EXERCISE AIM —
Once the pictures are set aside, transcribe each line of the listing exactly.

RECORDS PROVIDED —
---*---
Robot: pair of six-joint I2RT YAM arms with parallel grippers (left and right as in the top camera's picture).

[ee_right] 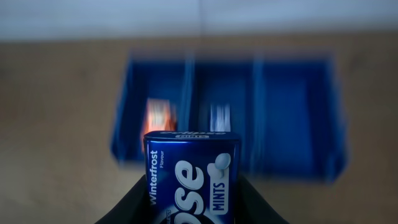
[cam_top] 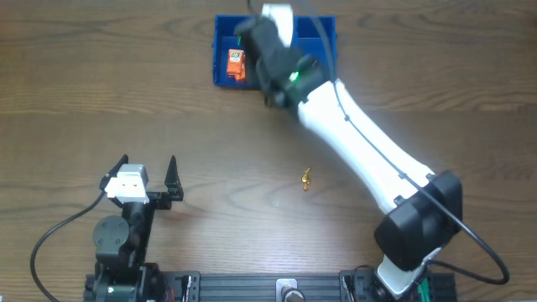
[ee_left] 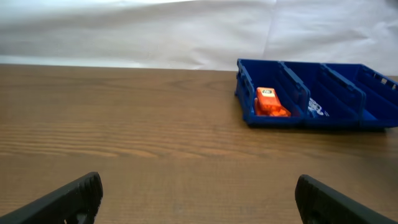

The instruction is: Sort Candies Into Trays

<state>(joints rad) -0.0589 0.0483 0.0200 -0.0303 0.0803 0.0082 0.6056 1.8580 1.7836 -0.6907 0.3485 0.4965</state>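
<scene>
A blue tray (cam_top: 221, 49) with three compartments stands at the far middle of the table. An orange candy (cam_top: 237, 65) lies in its left compartment. The right arm stretches across to the tray, and my right gripper (cam_top: 254, 39) is shut on a dark blue mint tin (ee_right: 191, 177) held upright in front of the tray (ee_right: 311, 106). Past the tin I see the orange candy (ee_right: 160, 115) and a pale blue-white item (ee_right: 219, 117) in the middle compartment. My left gripper (cam_top: 149, 169) stands open near its base, fingers (ee_left: 68, 199) far apart with nothing between them. A small gold candy (cam_top: 306, 178) lies loose mid-table.
The left wrist view shows the tray (ee_left: 367, 78) far off with the orange candy (ee_left: 270, 102) inside, bare wood in between. A white backdrop (ee_left: 155, 31) runs behind the table's far edge. The right arm's white link (cam_top: 361, 143) crosses above the table's right half.
</scene>
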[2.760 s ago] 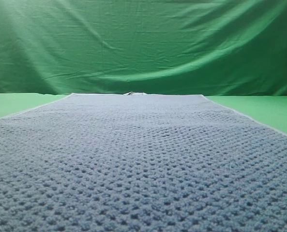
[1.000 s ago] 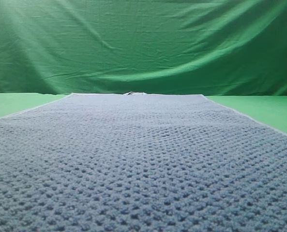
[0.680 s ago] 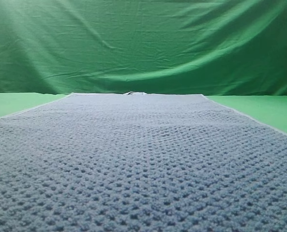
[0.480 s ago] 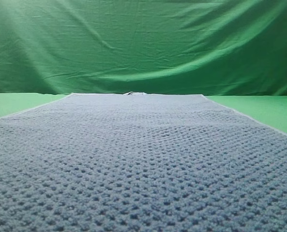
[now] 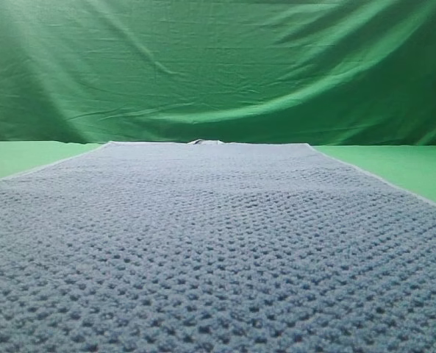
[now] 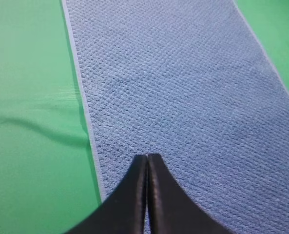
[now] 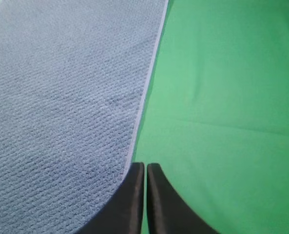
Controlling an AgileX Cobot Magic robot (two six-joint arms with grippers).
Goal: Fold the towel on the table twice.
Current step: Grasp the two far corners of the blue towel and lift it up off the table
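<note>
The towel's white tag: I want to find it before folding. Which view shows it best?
Exterior high: the white tag peeks over the towel's far edge. Both wrist views show only towel and its side trims, no tag.

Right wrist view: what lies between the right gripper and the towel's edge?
Nothing: only bare green table shows there. The shut right gripper points just beside the pale trim of the flat towel.
</note>
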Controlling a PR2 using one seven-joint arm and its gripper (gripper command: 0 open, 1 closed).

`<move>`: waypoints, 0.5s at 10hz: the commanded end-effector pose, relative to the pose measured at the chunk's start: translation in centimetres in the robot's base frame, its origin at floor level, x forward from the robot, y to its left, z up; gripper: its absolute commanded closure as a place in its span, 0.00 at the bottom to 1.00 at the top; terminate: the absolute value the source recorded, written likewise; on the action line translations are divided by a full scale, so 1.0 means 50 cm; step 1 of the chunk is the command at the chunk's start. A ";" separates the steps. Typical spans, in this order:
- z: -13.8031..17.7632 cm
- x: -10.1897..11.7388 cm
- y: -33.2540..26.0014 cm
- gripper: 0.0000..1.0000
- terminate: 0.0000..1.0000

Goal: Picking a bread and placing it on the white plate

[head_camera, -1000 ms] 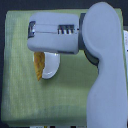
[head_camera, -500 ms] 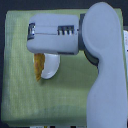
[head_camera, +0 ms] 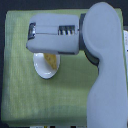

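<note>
The white plate lies on the green cloth, left of centre in the exterior view, its upper part covered by my arm. The bread shows as a golden-yellow patch on the plate, just under the lower edge of the gripper housing; most of it is hidden. My gripper is a grey block hovering directly over the plate's upper half, its dark tip pointing to the exterior view's left. The fingers are not distinct from above, so I cannot tell whether they are open or shut, or whether they touch the bread.
A green cloth covers the table. My thick grey forearm runs down the exterior view's right side and hides that part of the cloth. Dark and coloured objects sit beyond the cloth's right edge.
The visible bread patch has shifted from the plate's left edge toward its middle, and more white plate shows below the gripper. The arm has barely moved.
</note>
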 end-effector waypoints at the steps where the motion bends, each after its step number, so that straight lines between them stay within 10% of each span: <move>1: 0.009 -0.038 -0.005 0.00 0.00; 5: 0.132 -0.026 -0.008 0.00 0.00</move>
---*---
COMPLETED EXERCISE —
Robot: pair of six-joint I2RT YAM arms with parallel grippers (left and right as in the top camera's picture).

[ee_right] 
[cam_top] 
[ee_left] 

The instruction is: Sort Candies Into Trays

<state>(joints rad) -0.0589 0.0483 0.0200 -0.0303 0.0803 0.0082 0.6056 1.8580 1.7836 -0.6907 0.3485 0.4965</state>
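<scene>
A blue tray (cam_top: 221, 49) with three compartments stands at the far middle of the table. An orange candy (cam_top: 237, 65) lies in its left compartment. The right arm stretches across to the tray, and my right gripper (cam_top: 254, 39) is shut on a dark blue mint tin (ee_right: 191, 177) held upright in front of the tray (ee_right: 311, 106). Past the tin I see the orange candy (ee_right: 160, 115) and a pale blue-white item (ee_right: 219, 117) in the middle compartment. My left gripper (cam_top: 149, 169) stands open near its base, fingers (ee_left: 68, 199) far apart with nothing between them. A small gold candy (cam_top: 306, 178) lies loose mid-table.
The left wrist view shows the tray (ee_left: 367, 78) far off with the orange candy (ee_left: 270, 102) inside, bare wood in between. A white backdrop (ee_left: 155, 31) runs behind the table's far edge. The right arm's white link (cam_top: 361, 143) crosses above the table's right half.
</scene>
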[2.760 s ago] 
[1.000 s ago] 
[0.680 s ago] 
[0.480 s ago] 
[now] 
[now] 
[now] 
Controlling an AgileX Cobot Magic robot (two six-joint arms with grippers).
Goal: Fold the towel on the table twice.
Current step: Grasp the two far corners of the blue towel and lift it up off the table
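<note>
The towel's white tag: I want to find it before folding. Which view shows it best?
Exterior high: the white tag peeks over the towel's far edge. Both wrist views show only towel and its side trims, no tag.

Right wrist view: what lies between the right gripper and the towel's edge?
Nothing: only bare green table shows there. The shut right gripper points just beside the pale trim of the flat towel.
</note>
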Controlling a PR2 using one seven-joint arm and its gripper (gripper command: 0 open, 1 closed).

`<move>`: waypoints, 0.5s at 10hz: the commanded end-effector pose, relative to the pose measured at the chunk's start: translation in centimetres in the robot's base frame, its origin at floor level, x forward from the robot, y to its left, z up; gripper: its absolute commanded closure as a place in its span, 0.00 at the bottom to 1.00 at the top; terminate: the absolute value the source recorded, written likewise; on the action line translations are divided by a full scale, so 1.0 means 50 cm; step 1 of the chunk is the command at the chunk's start. A ";" separates the steps. Typical spans, in this order:
- z: -13.8031..17.7632 cm
- x: -10.1897..11.7388 cm
- y: -33.2540..26.0014 cm
- gripper: 0.0000..1.0000
- terminate: 0.0000..1.0000

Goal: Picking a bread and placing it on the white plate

[head_camera, -1000 ms] 
[head_camera, -500 ms] 
[head_camera, +0 ms] 

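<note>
The white plate lies on the green cloth, left of centre in the exterior view, its upper part covered by my arm. The bread shows as a golden-yellow patch on the plate, just under the lower edge of the gripper housing; most of it is hidden. My gripper is a grey block hovering directly over the plate's upper half, its dark tip pointing to the exterior view's left. The fingers are not distinct from above, so I cannot tell whether they are open or shut, or whether they touch the bread.
A green cloth covers the table. My thick grey forearm runs down the exterior view's right side and hides that part of the cloth. Dark and coloured objects sit beyond the cloth's right edge.
The visible bread patch has shifted from the plate's left edge toward its middle, and more white plate shows below the gripper. The arm has barely moved.
</note>
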 end-effector waypoints at the steps where the motion bends, each after its step number, so that straight lines between them stay within 10% of each span: <move>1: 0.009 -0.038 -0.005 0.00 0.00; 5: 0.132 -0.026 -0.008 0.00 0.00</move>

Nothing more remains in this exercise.